→ ABOUT THIS TASK: Sift through the material below and return the lines with "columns".

→ GIVEN INFORMATION:
════════

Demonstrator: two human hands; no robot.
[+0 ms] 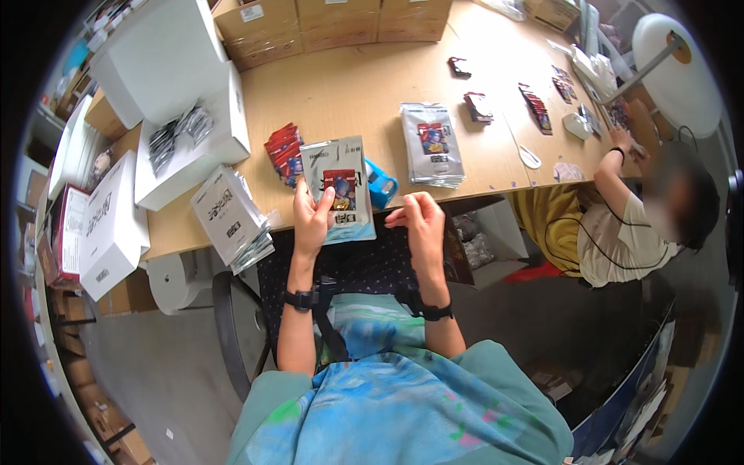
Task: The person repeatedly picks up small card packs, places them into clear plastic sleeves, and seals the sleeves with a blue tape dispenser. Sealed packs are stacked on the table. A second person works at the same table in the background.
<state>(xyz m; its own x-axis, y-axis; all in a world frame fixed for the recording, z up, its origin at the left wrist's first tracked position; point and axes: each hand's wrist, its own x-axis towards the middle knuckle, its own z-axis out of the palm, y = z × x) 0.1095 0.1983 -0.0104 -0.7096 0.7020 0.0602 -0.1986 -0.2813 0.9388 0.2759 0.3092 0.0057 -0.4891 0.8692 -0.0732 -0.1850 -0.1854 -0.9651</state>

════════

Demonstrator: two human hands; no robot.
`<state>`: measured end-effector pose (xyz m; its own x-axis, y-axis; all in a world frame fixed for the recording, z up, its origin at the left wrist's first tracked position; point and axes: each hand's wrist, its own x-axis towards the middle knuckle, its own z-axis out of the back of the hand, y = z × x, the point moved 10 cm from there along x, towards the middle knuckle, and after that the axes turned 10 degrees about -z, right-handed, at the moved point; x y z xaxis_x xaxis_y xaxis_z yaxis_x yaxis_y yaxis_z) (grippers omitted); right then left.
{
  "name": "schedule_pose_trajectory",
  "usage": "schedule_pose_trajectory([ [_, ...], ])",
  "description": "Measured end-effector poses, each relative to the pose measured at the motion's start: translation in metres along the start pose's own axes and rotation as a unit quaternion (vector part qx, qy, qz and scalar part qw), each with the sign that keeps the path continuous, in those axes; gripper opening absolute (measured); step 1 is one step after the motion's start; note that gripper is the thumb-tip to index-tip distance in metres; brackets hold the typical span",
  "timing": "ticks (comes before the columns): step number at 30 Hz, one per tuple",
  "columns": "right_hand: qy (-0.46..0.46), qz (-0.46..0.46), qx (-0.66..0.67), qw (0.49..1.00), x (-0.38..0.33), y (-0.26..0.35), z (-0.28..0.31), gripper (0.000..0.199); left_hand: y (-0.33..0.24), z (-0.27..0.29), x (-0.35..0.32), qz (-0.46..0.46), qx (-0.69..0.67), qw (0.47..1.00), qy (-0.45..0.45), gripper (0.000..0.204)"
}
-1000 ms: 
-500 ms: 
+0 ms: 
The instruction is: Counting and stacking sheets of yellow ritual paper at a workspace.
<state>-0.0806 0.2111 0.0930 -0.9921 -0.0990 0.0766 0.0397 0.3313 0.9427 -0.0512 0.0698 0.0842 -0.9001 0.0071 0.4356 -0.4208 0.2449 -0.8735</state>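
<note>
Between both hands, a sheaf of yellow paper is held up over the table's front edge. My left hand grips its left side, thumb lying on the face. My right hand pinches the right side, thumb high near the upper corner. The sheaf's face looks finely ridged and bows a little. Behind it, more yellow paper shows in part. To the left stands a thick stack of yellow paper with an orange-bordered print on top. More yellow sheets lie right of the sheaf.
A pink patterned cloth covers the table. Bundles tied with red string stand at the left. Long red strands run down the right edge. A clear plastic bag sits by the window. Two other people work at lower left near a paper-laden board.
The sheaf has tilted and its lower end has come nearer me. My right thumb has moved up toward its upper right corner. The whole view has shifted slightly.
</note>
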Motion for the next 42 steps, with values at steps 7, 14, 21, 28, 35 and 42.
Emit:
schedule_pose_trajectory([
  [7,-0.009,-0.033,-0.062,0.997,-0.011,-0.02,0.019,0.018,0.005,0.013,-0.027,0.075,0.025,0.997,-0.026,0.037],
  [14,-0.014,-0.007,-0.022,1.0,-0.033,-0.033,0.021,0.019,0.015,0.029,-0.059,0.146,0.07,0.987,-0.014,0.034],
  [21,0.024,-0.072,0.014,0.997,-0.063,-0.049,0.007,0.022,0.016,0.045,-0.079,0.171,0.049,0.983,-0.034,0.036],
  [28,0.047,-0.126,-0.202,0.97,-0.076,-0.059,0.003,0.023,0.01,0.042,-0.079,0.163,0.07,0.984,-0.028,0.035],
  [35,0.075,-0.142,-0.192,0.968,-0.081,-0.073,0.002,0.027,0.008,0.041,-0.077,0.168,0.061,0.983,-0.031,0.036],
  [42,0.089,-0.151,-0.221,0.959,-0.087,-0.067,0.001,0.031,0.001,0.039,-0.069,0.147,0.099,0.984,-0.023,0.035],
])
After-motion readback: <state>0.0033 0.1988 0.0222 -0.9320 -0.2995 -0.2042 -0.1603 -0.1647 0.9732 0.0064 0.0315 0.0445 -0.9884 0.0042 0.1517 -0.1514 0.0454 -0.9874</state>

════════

→ RESPONSE TO THE EXERCISE:
  "timing": "ticks (comes before the columns): step number at 30 Hz, one per tuple",
  "columns": "right_hand: qy (-0.46..0.46), qz (-0.46..0.46), qx (-0.66..0.67), qw (0.49..1.00), x (-0.38..0.33), y (-0.26..0.35), z (-0.28..0.31), gripper (0.000..0.199); left_hand: y (-0.33..0.24), z (-0.27..0.29), x (-0.35..0.32), qz (-0.46..0.46), qx (-0.69..0.67), qw (0.47..1.00), qy (-0.45..0.45), gripper (0.000..0.204)"

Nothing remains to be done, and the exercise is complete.